Backtest

`polars_ts.backtesting.backtest`

Unified backtesting pipeline for time series forecasting models.

Runs a model through cross-validation folds, collects per-fold metrics, and provides aggregated summaries and optional per-horizon breakdowns.

`_evaluate_fold(model, train_df, test_df, h, metrics, actual_col, predicted_col, id_col, time_col)`

Fit a model on train_df, predict on test_df, compute metrics.

`_per_horizon_scores(model, train_df, test_df, h, metrics, actual_col, predicted_col, id_col, time_col)`

Return one row per horizon step with metric scores.

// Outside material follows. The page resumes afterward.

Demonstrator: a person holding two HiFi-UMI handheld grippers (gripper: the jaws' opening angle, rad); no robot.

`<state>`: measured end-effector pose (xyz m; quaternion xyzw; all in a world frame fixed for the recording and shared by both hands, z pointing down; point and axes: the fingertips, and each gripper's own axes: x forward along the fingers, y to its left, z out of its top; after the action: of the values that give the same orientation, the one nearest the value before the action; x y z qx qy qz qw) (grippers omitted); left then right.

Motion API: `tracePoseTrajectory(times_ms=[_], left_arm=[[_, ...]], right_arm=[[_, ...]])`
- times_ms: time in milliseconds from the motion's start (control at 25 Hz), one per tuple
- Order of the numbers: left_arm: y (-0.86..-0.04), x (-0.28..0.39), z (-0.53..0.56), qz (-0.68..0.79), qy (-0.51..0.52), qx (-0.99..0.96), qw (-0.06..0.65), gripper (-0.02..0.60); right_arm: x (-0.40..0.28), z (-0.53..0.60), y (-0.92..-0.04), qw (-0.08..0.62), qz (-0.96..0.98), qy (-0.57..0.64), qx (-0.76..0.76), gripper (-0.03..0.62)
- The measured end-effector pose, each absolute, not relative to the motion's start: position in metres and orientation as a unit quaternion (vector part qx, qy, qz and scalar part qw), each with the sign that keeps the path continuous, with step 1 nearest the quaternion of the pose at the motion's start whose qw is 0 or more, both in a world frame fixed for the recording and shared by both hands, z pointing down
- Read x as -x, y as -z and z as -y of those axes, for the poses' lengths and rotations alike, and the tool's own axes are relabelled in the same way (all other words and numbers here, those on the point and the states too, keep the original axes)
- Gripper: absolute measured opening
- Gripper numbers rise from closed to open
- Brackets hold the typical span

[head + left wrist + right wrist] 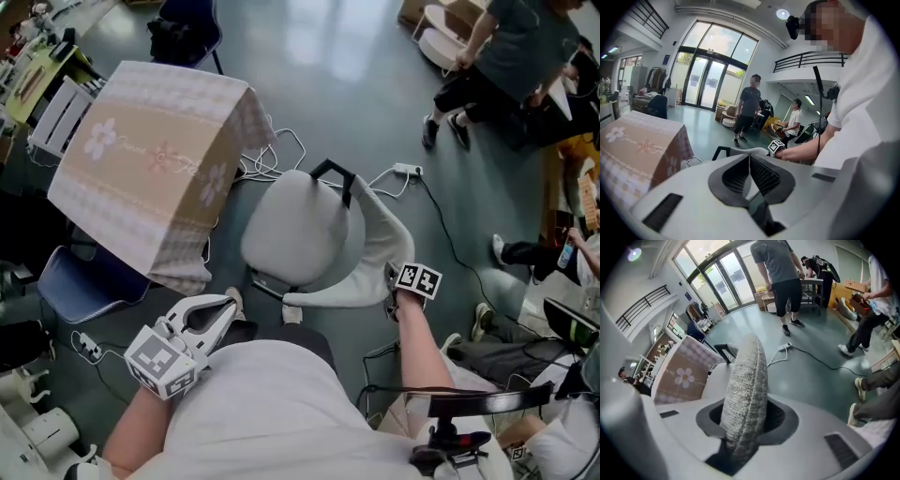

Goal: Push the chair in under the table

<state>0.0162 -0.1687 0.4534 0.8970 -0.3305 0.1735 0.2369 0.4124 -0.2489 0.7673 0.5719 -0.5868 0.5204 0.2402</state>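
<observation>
Right gripper (743, 420) is clamped on the fabric backrest (746, 376) of the grey chair (298, 232), which sits just beside the cloth-covered table (141, 159), not under it yet. Left gripper (750, 174) jaws are pressed together with nothing between them

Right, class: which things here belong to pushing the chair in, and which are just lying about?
Job: grey chair, cloth-covered table, right gripper clamped on the chair's backrest.
Lying about: blue chair, floor cables, power strip.
</observation>
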Motion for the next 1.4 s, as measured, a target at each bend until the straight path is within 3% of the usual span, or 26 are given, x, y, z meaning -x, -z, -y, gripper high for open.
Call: tracePoseTrajectory(times_ms=[240, 1400], left_arm=[[-0.456, 0.006, 0.176, 0.345, -0.164, -0.891, 0.244, 0.017], [-0.468, 0.112, 0.188, 0.381, -0.142, -0.872, 0.272, 0.017]], right_arm=[[-0.399, 0.247, -0.763, 0.278, 0.589, -0.497, -0.573, 0.107], [-0.24, 0.342, -0.761, 0.258, 0.609, -0.507, -0.553, 0.106]])
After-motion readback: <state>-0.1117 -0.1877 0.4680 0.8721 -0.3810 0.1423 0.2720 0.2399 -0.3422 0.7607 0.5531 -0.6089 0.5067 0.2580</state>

`backtest(model, cv, metrics, *, h=None, actual_col='y', predicted_col='y_hat', id_col='unique_id', time_col='ds', n_jobs=1, return_predictions=False, per_horizon=False)`

Run a model through cross-validation folds and collect metrics.

Parameters

model Any object with fit(df) and predict(df, h=...) methods (e.g. ForecastPipeline, GlobalForecaster). cv A cross-validation generator yielding (train_df, test_df) tuples. Use expanding_window_cv, sliding_window_cv, or rolling_origin_cv. metrics Mapping of metric name to callable. Each callable must accept (df, actual_col=, predicted_col=) and return a float or per-series DataFrame. h Forecast horizon. If None, inferred from the first test fold. actual_col Column with actual values. predicted_col Column name for predictions (internal use). id_col Column identifying each time series. time_col Column with timestamps. n_jobs Number of parallel workers for fold evaluation. 1 (default) runs sequentially. return_predictions If True, include a "predictions" key with per-fold forecasts concatenated. per_horizon If True, include a "per_horizon" key with metric breakdowns by forecast step.

Returns

dict[str, pl.DataFrame] Always contains:

- ``"fold_scores"`` — one row per fold with metric columns.
- ``"summary"`` — mean and std of each metric across folds.

Optionally:

- ``"per_horizon"`` — metric scores broken down by horizon step.
- ``"predictions"`` — concatenated predictions with fold column.

`compare_models(models, df, cv, cv_kwargs, metrics, *, h=None, actual_col='y', predicted_col='y_hat', id_col='unique_id', time_col='ds', n_jobs=1)`

Compare multiple models using the same cross-validation setup.

Parameters

models Mapping of model name to model object. df Full dataset. cv A CV splitter function (not generator) such as expanding_window_cv. Called once per model with df and **cv_kwargs. cv_kwargs Keyword arguments passed to cv(df, **cv_kwargs). metrics Metric name to callable mapping. h Forecast horizon (inferred from folds if None). actual_col Column with actual values. predicted_col Column name for predictions. id_col Column identifying each time series. time_col Column with timestamps. n_jobs Number of parallel workers per model.

Returns

dict[str, pl.DataFrame] - "comparison" — one row per model with mean metric scores. - "fold_scores" — per-fold scores for all models (with model column).